- _WORK REQUIRED_
Using the records below, transcribe word for word the stretch from the line that contains "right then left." through the line that contains "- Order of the", both end lines included, and nothing else.

- _MATERIAL FOR THIS EXERCISE_
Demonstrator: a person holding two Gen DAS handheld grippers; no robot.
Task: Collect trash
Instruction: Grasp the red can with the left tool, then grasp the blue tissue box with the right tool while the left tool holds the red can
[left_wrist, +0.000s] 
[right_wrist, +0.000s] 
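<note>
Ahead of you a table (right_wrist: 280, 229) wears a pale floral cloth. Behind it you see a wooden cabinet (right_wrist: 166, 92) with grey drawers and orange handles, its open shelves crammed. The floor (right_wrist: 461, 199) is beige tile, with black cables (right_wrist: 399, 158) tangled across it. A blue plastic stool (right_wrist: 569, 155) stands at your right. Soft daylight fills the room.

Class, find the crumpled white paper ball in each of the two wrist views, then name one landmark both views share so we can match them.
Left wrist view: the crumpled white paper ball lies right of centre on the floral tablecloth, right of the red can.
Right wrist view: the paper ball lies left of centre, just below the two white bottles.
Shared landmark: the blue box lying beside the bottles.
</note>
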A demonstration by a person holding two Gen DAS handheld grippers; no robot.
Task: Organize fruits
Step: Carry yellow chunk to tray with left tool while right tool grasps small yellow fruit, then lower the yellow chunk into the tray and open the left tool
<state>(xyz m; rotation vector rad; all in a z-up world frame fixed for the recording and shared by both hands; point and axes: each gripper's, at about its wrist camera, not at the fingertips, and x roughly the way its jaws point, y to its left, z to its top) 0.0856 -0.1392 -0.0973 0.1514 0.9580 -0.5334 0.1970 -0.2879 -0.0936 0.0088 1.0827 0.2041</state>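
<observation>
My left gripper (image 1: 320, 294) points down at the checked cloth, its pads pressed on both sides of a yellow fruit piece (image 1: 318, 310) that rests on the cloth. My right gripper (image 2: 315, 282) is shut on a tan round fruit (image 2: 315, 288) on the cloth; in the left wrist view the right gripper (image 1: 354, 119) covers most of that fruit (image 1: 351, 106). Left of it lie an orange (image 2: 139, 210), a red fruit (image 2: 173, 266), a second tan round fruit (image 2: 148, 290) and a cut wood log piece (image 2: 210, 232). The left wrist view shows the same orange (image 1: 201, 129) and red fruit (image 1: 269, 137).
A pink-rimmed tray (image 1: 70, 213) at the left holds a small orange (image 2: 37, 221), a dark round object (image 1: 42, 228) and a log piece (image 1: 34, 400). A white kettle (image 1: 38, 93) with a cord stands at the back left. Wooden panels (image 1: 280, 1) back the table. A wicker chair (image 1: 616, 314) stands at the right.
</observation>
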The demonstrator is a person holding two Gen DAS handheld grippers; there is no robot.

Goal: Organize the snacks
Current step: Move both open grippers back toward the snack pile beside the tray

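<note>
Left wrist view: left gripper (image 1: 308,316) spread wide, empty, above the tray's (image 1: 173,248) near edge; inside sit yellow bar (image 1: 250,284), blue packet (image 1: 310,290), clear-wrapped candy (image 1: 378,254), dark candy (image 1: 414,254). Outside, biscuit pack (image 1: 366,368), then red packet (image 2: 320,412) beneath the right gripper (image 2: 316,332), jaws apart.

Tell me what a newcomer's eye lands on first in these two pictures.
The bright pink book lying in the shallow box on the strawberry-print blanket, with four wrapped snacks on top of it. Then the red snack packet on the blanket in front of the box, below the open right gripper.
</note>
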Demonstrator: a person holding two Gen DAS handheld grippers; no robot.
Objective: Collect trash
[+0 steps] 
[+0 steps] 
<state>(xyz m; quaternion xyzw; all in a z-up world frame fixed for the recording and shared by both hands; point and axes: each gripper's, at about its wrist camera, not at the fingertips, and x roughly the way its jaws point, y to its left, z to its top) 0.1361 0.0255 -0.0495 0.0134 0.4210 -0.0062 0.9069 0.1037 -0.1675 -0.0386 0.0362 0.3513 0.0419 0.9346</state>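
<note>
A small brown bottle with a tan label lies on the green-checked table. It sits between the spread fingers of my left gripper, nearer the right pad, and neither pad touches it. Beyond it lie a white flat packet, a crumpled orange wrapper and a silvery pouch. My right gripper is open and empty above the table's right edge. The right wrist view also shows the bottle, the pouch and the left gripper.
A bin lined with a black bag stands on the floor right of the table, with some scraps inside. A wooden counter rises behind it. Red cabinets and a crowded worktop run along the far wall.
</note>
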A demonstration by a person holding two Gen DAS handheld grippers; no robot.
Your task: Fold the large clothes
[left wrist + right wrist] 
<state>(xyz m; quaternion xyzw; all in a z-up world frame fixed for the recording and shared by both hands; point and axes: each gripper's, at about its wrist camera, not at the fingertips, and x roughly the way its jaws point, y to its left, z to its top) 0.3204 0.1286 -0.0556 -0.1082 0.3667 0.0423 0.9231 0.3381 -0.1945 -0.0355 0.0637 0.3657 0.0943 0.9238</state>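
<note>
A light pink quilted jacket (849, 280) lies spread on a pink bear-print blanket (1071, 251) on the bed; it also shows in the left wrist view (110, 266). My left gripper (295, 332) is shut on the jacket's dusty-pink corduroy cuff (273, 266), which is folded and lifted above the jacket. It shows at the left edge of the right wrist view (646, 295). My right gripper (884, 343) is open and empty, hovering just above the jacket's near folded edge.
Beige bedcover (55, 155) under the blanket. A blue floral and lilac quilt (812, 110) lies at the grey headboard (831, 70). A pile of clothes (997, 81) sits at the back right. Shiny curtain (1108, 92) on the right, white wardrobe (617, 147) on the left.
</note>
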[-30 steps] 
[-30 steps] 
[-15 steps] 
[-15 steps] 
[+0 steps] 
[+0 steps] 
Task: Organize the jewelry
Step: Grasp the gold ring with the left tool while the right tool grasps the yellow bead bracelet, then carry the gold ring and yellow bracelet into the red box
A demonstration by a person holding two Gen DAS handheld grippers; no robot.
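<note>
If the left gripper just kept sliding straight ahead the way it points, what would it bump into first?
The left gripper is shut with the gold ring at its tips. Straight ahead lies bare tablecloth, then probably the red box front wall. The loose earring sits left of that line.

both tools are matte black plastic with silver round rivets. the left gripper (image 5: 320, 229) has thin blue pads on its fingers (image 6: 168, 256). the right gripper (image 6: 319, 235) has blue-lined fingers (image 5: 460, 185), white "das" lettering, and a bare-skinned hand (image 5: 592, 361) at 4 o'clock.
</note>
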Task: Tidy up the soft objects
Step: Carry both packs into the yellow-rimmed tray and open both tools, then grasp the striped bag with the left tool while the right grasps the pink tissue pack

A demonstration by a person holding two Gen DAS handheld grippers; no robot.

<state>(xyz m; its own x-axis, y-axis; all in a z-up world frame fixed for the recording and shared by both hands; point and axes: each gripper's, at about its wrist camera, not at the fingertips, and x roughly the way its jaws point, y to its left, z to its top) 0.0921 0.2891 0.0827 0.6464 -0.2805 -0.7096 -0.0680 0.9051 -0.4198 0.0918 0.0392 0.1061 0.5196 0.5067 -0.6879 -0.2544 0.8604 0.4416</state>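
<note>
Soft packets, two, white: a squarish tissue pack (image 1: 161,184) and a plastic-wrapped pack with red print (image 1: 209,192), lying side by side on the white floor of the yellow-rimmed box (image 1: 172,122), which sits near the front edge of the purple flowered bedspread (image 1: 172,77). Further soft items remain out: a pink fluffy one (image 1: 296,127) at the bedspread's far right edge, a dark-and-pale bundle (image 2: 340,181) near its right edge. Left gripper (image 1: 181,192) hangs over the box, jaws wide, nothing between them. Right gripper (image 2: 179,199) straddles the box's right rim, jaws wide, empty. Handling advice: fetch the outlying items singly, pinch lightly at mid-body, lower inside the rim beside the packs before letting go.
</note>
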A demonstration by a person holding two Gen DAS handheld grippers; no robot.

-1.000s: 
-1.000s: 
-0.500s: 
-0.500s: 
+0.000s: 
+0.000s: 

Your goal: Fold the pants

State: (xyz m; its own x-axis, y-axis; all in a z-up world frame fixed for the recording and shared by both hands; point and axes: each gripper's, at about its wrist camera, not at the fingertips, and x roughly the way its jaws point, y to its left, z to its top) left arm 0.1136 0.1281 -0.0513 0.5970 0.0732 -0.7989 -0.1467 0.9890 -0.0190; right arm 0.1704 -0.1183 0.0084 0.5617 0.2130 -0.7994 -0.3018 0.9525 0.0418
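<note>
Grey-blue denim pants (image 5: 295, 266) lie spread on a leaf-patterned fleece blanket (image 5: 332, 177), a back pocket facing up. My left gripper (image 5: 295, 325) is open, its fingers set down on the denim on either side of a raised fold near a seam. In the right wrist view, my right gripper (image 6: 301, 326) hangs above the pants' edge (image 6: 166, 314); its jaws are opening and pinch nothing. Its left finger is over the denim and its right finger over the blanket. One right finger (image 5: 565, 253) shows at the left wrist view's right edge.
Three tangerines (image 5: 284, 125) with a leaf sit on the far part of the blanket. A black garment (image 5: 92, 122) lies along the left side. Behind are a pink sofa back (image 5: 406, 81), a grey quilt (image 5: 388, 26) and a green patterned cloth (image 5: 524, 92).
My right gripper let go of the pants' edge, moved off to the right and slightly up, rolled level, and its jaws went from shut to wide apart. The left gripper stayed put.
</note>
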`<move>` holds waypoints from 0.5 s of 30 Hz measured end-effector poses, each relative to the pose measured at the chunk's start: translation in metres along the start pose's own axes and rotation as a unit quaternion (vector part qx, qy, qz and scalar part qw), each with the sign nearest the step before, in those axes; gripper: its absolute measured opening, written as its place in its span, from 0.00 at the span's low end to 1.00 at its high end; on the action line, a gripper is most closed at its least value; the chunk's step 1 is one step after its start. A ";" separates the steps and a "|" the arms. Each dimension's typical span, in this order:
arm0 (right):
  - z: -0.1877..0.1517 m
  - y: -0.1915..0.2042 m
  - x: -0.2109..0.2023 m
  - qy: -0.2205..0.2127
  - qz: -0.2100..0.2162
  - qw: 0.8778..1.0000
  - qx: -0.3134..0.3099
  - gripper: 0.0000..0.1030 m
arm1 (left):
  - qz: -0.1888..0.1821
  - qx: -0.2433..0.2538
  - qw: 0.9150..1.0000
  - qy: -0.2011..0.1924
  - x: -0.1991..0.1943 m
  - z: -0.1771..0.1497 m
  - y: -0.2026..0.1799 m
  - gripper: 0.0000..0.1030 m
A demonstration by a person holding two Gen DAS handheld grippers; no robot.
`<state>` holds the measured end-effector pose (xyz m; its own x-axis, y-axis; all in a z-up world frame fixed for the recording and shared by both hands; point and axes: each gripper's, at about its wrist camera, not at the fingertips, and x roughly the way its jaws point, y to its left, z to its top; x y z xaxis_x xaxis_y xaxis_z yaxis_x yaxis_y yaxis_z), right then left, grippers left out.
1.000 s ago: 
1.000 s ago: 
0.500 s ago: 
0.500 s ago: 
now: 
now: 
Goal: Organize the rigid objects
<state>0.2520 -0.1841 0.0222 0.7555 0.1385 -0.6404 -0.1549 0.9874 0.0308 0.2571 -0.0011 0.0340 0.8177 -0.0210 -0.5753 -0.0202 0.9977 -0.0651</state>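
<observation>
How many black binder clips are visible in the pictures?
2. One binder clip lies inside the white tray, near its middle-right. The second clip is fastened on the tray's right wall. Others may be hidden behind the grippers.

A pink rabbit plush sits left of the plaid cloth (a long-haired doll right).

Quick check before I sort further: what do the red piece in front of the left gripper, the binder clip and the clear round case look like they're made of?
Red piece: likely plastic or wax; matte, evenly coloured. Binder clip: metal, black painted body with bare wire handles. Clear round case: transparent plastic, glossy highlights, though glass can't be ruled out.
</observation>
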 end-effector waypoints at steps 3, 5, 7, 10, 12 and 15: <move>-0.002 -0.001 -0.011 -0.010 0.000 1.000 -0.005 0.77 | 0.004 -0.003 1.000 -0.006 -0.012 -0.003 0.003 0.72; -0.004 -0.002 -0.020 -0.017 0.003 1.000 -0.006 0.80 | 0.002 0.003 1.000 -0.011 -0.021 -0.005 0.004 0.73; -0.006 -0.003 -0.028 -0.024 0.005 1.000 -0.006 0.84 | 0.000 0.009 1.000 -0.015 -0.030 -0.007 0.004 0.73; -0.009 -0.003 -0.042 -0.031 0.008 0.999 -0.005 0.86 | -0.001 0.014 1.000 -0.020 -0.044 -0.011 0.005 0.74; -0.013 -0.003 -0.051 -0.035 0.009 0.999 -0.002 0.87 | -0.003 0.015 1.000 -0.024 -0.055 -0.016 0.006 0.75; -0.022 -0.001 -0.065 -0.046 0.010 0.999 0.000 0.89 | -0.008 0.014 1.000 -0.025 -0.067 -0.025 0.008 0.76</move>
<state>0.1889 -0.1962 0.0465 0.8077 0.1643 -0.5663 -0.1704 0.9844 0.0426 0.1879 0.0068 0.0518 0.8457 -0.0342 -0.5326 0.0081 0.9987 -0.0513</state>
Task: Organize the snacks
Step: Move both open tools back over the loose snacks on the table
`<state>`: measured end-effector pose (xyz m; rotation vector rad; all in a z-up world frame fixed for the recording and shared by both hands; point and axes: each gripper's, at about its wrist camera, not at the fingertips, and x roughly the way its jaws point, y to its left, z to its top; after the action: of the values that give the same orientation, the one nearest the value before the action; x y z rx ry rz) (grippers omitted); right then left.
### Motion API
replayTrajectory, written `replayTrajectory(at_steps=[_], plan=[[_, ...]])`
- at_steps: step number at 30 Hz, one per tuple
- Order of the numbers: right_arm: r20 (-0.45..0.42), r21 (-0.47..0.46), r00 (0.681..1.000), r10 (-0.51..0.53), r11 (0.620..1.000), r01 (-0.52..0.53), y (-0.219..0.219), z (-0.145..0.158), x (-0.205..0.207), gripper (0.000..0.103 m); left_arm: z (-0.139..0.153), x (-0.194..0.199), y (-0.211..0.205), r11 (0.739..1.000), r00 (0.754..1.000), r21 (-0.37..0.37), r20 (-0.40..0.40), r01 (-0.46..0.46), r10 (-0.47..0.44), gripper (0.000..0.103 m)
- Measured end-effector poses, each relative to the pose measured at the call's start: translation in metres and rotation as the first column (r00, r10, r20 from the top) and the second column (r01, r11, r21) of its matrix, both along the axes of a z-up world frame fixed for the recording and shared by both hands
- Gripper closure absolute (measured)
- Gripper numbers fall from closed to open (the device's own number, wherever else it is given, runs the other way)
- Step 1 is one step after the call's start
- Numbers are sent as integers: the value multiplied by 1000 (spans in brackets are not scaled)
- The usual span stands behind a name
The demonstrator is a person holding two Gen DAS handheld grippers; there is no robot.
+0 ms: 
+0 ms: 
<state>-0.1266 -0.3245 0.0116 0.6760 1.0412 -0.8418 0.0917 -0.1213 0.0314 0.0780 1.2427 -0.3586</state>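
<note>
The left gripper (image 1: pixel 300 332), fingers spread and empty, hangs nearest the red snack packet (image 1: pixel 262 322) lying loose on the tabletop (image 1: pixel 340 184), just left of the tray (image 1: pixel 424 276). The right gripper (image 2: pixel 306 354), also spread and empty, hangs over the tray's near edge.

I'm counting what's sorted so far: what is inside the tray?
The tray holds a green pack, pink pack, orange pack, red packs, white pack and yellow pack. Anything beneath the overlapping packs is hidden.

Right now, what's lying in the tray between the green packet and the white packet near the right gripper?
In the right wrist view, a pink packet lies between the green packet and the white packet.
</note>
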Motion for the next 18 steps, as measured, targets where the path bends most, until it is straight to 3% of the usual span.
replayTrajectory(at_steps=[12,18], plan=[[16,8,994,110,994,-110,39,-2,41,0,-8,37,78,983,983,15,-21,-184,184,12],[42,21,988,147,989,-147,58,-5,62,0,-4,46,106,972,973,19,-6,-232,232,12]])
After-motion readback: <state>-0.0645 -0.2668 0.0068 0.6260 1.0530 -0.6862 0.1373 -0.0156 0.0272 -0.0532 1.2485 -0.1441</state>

- _ANSWER TO THIS PROBLEM_
`<state>`: measured end-effector pose (xyz m; rotation vector rad; all in a z-up world frame fixed for the recording and shared by both hands; point and axes: each gripper's, at about its wrist camera, not at the fingertips, and x roughly the way its jaws point, y to its left, z to its top; after the action: of the values that give the same orientation, the one nearest the value before the action; x y z rx ry rz) (grippers omitted); right then left.
### Motion API
replayTrajectory, written `replayTrajectory(at_steps=[_], plan=[[_, ...]])`
- at_steps: step number at 30 Hz, one per tuple
- Order of the numbers: right_arm: r20 (-0.45..0.42), r21 (-0.47..0.46), r00 (0.681..1.000), r10 (-0.51..0.53), r11 (0.620..1.000), r01 (-0.52..0.53), y (-0.219..0.219), z (-0.145..0.158), x (-0.205..0.207), gripper (0.000..0.103 m); left_arm: z (-0.139..0.153), x (-0.194..0.199), y (-0.211..0.205), r11 (0.739..1.000), r00 (0.754..1.000), r21 (-0.37..0.37), r20 (-0.40..0.40), r01 (-0.46..0.46), r10 (-0.47..0.44), gripper (0.000..0.103 m)

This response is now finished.